Write UNIX commands to perform the following tasks. Each task must use exactly one line of command. Unless stated otherwise, all files are assumed to be at your current working directory.
a) (10 points) Print your current working directory into a file named file1
b) (10 points) Assume that your current working directory is NOT the same as your home directory. Print all file and subdirectory names of your home directory into a file named file2.
c) (15 points) Copy the text from line 11 to line 20 of a given file input.txt and append the copied text at the end of the file output.txt. (Assume that the file input.txt contains more than 20 lines of text contents)
d) (10 points) Count and display the total number of words in ALL files in the current working directory whose name end with “.txt”

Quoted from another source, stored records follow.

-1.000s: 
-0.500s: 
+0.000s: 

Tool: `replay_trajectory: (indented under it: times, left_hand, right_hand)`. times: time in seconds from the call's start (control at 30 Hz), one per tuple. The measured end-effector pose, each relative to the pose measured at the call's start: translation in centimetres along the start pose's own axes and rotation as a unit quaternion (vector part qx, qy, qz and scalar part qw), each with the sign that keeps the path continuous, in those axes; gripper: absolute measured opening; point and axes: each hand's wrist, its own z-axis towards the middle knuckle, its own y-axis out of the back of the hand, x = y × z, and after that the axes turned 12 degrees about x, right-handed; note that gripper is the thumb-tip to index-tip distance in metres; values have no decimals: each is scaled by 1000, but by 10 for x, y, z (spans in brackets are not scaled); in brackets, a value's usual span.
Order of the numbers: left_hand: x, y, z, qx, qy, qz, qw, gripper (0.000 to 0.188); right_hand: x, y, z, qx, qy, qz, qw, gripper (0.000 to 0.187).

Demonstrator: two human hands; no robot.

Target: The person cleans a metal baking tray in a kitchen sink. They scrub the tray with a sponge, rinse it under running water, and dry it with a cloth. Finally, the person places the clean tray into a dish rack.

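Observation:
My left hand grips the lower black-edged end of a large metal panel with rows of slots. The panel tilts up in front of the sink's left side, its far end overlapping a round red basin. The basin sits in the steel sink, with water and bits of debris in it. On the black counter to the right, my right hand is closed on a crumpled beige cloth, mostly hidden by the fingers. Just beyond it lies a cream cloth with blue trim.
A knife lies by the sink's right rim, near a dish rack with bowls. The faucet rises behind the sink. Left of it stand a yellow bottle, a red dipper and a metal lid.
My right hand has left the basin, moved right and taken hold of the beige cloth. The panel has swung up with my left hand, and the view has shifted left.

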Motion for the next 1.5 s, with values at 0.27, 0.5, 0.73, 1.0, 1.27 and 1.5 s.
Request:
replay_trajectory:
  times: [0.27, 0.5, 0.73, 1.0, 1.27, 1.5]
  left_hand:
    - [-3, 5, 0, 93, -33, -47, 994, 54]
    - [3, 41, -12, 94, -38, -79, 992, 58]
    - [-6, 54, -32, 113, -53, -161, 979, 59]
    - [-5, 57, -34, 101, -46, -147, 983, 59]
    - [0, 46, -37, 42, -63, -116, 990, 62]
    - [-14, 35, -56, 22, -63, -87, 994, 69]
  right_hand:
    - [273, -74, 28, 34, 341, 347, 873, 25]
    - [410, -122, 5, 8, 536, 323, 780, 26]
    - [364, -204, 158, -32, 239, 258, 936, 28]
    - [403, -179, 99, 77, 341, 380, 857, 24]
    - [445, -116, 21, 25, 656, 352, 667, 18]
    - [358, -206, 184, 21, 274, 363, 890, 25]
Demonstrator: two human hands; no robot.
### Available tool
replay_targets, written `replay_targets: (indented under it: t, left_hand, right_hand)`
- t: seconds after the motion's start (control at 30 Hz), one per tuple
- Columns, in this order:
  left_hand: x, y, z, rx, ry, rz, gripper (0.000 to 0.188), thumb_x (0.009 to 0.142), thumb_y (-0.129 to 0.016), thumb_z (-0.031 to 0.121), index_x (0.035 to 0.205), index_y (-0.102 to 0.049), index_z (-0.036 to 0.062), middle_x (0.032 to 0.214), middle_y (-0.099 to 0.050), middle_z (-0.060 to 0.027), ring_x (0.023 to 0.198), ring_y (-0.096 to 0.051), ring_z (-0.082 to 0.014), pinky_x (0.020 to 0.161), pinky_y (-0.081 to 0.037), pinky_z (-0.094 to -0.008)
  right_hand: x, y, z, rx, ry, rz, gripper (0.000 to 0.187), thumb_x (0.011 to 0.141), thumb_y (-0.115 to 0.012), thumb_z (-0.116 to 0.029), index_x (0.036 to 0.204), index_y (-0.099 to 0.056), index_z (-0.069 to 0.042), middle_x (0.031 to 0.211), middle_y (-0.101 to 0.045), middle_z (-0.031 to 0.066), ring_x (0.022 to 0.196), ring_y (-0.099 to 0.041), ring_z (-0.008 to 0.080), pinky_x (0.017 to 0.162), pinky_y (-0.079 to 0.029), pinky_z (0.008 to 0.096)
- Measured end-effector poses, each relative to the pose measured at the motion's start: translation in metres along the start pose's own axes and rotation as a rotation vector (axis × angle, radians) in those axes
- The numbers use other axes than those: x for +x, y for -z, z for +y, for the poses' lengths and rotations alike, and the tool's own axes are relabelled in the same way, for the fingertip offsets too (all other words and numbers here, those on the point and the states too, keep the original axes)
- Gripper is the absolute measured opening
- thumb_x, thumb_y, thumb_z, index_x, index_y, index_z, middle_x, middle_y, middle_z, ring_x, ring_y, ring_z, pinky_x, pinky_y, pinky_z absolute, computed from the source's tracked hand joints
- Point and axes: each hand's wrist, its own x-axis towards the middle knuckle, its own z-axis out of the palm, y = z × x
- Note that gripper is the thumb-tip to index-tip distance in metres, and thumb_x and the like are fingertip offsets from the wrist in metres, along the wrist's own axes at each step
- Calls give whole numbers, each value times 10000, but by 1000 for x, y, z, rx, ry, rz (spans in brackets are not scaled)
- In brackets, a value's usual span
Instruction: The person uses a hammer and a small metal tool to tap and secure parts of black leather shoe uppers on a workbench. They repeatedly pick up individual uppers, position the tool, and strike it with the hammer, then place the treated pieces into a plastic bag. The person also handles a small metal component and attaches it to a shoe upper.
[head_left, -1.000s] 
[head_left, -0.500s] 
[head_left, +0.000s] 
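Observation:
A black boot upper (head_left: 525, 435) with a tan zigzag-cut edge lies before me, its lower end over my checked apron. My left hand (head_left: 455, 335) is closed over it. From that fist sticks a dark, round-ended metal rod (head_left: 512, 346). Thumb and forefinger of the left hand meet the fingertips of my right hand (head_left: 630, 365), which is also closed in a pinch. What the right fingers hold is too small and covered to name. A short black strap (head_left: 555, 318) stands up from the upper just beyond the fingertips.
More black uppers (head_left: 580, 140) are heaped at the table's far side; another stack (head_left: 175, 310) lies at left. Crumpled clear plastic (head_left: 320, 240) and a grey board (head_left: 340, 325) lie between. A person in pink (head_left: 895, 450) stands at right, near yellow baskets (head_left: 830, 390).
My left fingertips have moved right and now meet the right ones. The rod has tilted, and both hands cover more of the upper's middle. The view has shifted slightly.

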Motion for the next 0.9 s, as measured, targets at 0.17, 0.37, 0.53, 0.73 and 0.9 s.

e) (10 points) Count the number of lines where the word “foo” appears in a given file bar.txt
a)$ pwd >file1
// output of the command pwd(present working directory) is redirected to file1 using ouput redirection operator(>)
$ cat file1
//cat command displays contents of file1
b)
ls -R /home/user >file2
//ls -R(recursively find all directories of home directory(/home/user) and the output is redirected to file2)
c)
head -n 20 input.txt | tail -10 >> output.txt
head command select first 20 lines from input.txt ,this is passed to next command(tail -10) which select last 10 lines and it is appended to output.txt using >> operator d)
e)grep -c "foo" bar.txt
grep command searches for a pattern "foo" in the file bar.txt and print the lines containing it
option -c returns the count ie no of lines containing the pattern "foo"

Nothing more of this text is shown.